Mash grains at 156° F (69° C) for 60 minutes. The high mash temperature, caramel malt sweetness, and heft will help balance the beer when you dry it out with the bourbon/oak addition later on. Sparge at 168° F (76° C). Chill wort to 65° F (18° C), ferment for 7 days, and then allow temperature to rise to 68° F (20° C) and ferment to completion. This typically takes 10–14 days.
While you are waiting, boil 0.5 oz. (14 g) of white, untoasted French oak chips, 0.5 oz. (14 g) medium toast chips, and 0.5 oz. (14 g) heavy char chips in 8 oz. (240 mL) of water for about 5 minutes. Drain off the water, and soak the wet chips in 8 oz. (240 mL) of cheap, rotgut plastic bottle whiskey or bourbon for 1 week. Drain, donate the booze to your nearest sink (or even better, use it in a pork shoulder marinade prior to smoking) and this time soak the chips in 750 mL good-quality bourbon (cask strength is better if you are willing to make the sacrifice) for 4 to 7 days. You should get vanilla from the white chips, coconut from the medium chips, and dark chocolate notes from the heavy char. Begin tasting the bourbon after 3 days. After the boil in water and pre-soak in cheap booze to extract harshness, you should now get subtle, harmonious flavors and aromas from the chips.
You are looking for a good, sweet, vanilla, coconut, and chocolate character that complements both bourbon and stout. When these flavors are detectable, and work well with the bourbon, it’s time to blend the soaking liquid into your finished or nearly finished stout. Add to taste—you don’t have to use all the bourbon, and you don’t have to add the soaked chips either, unless you feel the beer needs more oak character. Less is definitely more here—it seems like a whole lot of booze and a pitiful amount of wood, but this ratio will allow you to pull subtle, sweet barrel nuances from the chips, rather than harsh, dry tannins, charred wood flavors and bitterness. The bourbon itself will provide much of the flavor, and will bump up the alcohol on your stout a bit too, leaving you with closer to 10–11% ABV, which is right in line with Dragon’s Milk. It will also dry out your beer appreciably, which is a good thing, because we’ve intentionally made the beer thick and sweet by mashing high.

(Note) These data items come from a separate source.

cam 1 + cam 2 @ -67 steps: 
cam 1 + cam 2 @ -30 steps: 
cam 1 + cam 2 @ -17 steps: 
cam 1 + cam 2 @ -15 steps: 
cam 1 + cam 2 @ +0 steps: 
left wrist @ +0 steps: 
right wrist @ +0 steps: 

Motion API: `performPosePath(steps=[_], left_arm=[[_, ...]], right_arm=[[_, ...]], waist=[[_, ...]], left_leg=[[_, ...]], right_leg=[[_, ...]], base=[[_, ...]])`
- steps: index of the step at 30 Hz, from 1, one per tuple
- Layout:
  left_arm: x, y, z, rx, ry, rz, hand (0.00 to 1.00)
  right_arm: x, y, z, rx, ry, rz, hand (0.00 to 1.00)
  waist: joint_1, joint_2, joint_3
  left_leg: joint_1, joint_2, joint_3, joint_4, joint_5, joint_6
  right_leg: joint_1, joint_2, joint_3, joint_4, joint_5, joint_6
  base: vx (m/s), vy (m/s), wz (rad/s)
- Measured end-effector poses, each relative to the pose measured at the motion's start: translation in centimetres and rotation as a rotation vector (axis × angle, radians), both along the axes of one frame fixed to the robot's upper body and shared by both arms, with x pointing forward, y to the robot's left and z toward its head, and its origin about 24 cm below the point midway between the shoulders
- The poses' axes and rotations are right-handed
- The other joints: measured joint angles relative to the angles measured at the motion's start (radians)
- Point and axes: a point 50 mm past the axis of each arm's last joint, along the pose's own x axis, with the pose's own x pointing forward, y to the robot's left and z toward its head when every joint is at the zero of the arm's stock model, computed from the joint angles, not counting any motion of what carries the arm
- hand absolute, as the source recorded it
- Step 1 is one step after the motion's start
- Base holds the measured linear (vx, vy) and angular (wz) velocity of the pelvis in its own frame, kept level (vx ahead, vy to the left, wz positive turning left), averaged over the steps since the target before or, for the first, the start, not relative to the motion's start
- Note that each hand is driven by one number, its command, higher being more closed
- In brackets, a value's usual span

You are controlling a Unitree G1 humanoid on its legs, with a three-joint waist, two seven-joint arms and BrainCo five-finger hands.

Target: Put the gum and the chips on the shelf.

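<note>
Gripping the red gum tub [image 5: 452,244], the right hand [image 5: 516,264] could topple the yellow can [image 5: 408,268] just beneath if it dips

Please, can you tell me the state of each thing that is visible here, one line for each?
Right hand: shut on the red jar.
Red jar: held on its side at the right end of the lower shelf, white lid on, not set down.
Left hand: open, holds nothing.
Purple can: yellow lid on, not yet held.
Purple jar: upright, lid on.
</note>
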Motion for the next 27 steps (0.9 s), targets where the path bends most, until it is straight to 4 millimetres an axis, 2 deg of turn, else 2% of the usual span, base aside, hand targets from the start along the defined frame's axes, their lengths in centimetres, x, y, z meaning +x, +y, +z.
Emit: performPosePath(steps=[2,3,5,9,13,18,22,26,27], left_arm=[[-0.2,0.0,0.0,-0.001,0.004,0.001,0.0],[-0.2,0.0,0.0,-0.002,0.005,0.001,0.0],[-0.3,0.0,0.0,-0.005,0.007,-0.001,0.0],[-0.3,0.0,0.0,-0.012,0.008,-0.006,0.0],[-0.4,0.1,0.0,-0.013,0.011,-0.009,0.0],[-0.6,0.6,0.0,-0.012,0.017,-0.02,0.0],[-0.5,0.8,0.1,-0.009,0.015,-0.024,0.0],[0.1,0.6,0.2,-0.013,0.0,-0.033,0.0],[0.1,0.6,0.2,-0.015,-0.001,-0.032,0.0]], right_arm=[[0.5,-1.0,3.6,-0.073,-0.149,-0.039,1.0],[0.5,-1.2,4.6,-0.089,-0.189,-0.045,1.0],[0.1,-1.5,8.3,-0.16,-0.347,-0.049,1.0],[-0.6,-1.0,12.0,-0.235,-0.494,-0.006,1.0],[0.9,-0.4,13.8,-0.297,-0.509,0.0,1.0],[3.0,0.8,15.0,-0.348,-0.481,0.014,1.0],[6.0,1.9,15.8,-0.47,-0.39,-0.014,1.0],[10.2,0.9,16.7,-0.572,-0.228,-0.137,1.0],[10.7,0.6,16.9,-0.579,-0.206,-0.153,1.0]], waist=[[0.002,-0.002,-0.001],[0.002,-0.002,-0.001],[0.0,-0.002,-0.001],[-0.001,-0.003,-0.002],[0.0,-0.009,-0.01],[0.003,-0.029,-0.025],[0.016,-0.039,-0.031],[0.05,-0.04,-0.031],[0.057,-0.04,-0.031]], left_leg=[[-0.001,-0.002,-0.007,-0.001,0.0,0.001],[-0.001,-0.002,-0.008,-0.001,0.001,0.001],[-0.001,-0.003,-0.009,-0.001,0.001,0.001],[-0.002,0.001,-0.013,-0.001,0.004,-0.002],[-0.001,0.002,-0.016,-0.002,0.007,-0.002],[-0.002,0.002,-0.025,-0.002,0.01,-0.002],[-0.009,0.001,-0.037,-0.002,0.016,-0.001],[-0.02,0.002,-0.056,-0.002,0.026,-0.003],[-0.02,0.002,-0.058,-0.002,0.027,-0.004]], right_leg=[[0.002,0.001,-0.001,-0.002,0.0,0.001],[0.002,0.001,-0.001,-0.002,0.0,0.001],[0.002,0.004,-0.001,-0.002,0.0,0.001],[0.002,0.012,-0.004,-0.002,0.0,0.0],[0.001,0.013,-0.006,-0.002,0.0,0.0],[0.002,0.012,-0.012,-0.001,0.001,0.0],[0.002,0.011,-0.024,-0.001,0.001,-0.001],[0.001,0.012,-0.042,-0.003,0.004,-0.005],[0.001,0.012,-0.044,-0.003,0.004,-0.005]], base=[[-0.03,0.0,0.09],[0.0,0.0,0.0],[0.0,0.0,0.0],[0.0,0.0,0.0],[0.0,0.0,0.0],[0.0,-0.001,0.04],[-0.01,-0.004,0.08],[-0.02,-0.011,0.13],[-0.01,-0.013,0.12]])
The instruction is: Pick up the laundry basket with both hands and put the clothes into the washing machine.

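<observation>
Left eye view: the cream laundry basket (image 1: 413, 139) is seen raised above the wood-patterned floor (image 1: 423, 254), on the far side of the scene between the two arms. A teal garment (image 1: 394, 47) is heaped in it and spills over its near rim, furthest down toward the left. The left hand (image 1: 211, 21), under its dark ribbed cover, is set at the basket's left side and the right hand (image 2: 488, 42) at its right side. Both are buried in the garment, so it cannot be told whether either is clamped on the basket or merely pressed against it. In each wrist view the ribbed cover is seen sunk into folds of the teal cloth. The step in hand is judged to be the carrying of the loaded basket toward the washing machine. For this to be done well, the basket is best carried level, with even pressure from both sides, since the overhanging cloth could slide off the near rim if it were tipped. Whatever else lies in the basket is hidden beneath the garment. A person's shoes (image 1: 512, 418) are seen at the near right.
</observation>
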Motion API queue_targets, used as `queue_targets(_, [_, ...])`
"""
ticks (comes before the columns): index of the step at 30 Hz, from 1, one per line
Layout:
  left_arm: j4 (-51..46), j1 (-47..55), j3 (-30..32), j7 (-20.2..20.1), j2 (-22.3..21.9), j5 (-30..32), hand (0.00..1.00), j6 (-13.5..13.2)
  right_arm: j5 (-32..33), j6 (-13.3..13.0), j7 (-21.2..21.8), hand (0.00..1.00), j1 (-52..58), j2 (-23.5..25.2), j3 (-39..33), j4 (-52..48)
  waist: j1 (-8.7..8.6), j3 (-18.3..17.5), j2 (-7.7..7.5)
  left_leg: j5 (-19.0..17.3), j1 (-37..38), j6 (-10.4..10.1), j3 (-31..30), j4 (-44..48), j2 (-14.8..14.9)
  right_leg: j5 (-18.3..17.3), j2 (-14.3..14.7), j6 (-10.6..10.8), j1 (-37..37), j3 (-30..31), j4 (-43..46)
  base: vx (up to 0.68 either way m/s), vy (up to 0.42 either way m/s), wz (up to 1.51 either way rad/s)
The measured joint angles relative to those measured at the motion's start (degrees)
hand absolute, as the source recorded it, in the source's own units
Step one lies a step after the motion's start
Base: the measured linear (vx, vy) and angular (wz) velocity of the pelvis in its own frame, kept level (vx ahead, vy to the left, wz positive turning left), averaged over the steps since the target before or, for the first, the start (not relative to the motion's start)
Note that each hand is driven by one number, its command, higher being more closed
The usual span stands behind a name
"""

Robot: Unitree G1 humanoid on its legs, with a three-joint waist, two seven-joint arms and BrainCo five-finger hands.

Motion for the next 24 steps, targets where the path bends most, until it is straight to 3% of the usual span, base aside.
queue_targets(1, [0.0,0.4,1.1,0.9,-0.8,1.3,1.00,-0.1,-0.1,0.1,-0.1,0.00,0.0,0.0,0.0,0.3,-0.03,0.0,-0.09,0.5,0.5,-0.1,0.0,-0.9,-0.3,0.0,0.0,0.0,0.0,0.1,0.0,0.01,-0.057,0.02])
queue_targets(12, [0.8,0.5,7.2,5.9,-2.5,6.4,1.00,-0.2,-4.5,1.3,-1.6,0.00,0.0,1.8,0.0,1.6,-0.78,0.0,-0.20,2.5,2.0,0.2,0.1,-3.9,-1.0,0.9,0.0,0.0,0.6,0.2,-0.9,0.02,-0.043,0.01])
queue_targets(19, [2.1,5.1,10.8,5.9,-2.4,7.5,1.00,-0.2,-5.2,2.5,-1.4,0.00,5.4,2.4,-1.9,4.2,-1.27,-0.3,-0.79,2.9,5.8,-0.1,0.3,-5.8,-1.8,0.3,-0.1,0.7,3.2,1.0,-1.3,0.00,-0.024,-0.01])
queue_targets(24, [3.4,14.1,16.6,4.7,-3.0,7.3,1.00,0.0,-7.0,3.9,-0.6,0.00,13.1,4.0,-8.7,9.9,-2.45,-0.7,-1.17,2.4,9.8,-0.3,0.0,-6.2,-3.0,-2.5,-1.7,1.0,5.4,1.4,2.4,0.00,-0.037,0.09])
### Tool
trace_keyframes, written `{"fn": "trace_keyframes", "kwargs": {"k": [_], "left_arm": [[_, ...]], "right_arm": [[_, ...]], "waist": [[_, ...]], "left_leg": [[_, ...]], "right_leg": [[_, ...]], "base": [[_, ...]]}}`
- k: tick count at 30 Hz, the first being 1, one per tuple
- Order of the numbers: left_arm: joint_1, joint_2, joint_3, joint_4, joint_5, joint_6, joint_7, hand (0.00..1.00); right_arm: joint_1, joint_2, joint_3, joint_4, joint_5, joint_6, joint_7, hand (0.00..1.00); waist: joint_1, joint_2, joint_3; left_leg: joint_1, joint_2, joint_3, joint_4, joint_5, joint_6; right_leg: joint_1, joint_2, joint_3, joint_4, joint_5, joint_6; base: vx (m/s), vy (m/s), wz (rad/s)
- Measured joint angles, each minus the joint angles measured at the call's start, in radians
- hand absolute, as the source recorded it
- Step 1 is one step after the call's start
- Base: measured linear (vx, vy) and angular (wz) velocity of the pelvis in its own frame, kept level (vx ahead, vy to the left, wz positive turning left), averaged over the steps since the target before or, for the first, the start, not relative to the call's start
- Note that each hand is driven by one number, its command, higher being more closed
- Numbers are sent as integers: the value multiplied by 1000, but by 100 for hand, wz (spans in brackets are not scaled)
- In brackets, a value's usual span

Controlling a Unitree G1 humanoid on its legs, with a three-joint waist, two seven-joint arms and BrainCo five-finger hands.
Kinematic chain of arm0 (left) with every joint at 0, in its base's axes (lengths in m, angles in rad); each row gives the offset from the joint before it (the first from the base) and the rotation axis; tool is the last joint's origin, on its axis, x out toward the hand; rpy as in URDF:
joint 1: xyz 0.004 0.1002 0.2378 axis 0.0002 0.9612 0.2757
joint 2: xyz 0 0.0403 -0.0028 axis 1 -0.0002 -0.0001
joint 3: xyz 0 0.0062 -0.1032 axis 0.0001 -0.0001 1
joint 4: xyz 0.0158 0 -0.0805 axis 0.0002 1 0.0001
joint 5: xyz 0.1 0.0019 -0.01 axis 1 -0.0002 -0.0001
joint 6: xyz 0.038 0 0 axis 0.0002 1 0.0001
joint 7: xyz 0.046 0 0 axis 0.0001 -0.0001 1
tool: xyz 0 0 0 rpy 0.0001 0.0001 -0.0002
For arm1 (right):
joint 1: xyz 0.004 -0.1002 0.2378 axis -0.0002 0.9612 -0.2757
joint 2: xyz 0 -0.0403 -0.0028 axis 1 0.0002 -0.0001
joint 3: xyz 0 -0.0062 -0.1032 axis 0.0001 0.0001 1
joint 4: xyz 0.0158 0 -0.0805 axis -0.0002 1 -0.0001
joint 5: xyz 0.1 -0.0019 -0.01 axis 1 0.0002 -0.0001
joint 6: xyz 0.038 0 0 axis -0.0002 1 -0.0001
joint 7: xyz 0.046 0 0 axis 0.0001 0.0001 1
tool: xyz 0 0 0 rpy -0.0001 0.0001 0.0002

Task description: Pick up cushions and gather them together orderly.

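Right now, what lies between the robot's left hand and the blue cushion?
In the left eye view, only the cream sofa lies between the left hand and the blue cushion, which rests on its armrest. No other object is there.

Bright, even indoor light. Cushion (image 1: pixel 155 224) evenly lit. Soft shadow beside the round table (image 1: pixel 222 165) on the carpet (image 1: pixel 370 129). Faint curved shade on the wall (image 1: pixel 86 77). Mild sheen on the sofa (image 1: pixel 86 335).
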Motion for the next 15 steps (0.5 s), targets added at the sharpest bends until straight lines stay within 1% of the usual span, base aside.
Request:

If you choose to add the chips along with the bourbon, it will be worth monitoring the beer every few days. Chips have a lot of surface area, and the oak can very quickly become overpowering. Rack the beer off the chips when you have noticeable vanilla notes, blanketing your secondary with CO2 to avoid oxygen pickup. After a month or two, your stout’s flavors will blend and mellow appreciably.